The bank identified that to make its African business work, it would have to facilitate the flow of capital into and out of the continent for clients and global investors.
This was entrusted to Theron in the early days and has become a fully-fledged business in and of itself, contributing around 10% of headline earnings for the bank.
The other key part of the expansion is Standard Bank’s willingness and focus on following its clients and the flow of capital, rather than trying to create markets from scratch.
This can be seen recently in its expansion into Egypt, with the bank servicing many clients, including the nation’s central bank, in the country before it formally opened an office in the North African state.
A key factor identified by Tshabalala in the bank’s successful expansion into Africa has been the appointment of the right people to lead various businesses.

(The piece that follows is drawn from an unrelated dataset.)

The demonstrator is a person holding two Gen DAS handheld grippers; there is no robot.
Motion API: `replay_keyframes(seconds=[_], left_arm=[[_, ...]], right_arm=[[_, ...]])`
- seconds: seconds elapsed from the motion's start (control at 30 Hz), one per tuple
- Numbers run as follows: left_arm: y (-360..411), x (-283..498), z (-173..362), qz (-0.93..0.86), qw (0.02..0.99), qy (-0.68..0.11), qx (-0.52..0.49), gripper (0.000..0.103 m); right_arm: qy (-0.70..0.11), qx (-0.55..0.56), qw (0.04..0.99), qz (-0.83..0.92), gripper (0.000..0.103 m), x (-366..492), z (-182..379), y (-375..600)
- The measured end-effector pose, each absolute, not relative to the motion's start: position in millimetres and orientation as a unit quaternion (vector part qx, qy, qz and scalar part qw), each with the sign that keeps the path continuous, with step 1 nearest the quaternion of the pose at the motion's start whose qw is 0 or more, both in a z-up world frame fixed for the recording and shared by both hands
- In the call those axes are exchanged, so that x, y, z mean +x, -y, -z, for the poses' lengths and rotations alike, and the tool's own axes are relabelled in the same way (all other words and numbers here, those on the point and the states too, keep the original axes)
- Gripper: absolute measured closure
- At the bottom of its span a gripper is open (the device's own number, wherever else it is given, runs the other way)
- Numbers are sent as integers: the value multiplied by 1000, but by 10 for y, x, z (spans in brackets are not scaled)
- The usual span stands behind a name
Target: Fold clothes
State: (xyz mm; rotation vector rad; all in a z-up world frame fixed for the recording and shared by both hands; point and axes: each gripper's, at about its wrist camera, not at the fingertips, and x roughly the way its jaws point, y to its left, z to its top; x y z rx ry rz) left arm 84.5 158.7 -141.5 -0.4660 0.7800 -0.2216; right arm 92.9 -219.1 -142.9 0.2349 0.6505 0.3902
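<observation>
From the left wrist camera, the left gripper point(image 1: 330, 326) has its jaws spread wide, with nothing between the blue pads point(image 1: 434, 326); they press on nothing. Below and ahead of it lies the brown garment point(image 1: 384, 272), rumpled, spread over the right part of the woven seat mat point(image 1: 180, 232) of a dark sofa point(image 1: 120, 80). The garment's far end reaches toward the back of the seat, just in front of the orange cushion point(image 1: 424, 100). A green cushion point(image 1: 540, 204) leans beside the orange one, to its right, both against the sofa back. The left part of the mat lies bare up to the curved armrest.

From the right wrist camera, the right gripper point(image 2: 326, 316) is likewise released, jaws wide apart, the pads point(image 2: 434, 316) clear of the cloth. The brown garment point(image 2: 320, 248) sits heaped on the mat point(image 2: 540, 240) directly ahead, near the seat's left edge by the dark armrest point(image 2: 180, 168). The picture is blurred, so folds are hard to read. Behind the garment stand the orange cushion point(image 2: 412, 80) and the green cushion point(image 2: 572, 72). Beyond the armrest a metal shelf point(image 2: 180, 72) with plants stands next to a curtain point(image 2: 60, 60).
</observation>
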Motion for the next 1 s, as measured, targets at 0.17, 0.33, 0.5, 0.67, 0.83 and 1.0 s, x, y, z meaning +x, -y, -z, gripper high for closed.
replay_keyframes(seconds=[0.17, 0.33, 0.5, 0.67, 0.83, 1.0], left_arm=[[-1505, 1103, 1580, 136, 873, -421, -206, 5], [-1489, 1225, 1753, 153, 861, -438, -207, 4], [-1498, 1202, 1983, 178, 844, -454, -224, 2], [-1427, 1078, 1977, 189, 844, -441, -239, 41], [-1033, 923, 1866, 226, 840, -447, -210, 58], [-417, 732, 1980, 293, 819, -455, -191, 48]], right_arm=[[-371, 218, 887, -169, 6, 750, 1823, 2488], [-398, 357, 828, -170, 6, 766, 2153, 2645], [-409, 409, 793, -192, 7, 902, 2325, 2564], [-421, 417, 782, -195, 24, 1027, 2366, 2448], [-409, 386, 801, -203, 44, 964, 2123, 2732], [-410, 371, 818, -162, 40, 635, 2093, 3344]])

“There’s been a combination of acquisitions, organic growth, partnerships and making sure that you’ve got well-organised, highly qualified, well-respected and knowledgeable bankers on the ground, and have got blood that is as blue as yours.”
Despite all these elements combining to make Standard Bank’s Africa Regions business work, Tshabalala kept coming back to the bank’s ability to take a long-term view, which he says is in its DNA.
“The most important ingredient for the expansion is to take a long-term view rather than a short-term view. Standard Bank does not go in and out of countries,” he said.
“To summarise it all, you have to look through the volatility, take a long-term view, and ensure you are disciplined in your capital management.”
Tshabalala and Standard Bank are firm believers in Africa’s economic growth in the coming decades, with the bank still hungry for expansion on the continent, particularly in East Africa.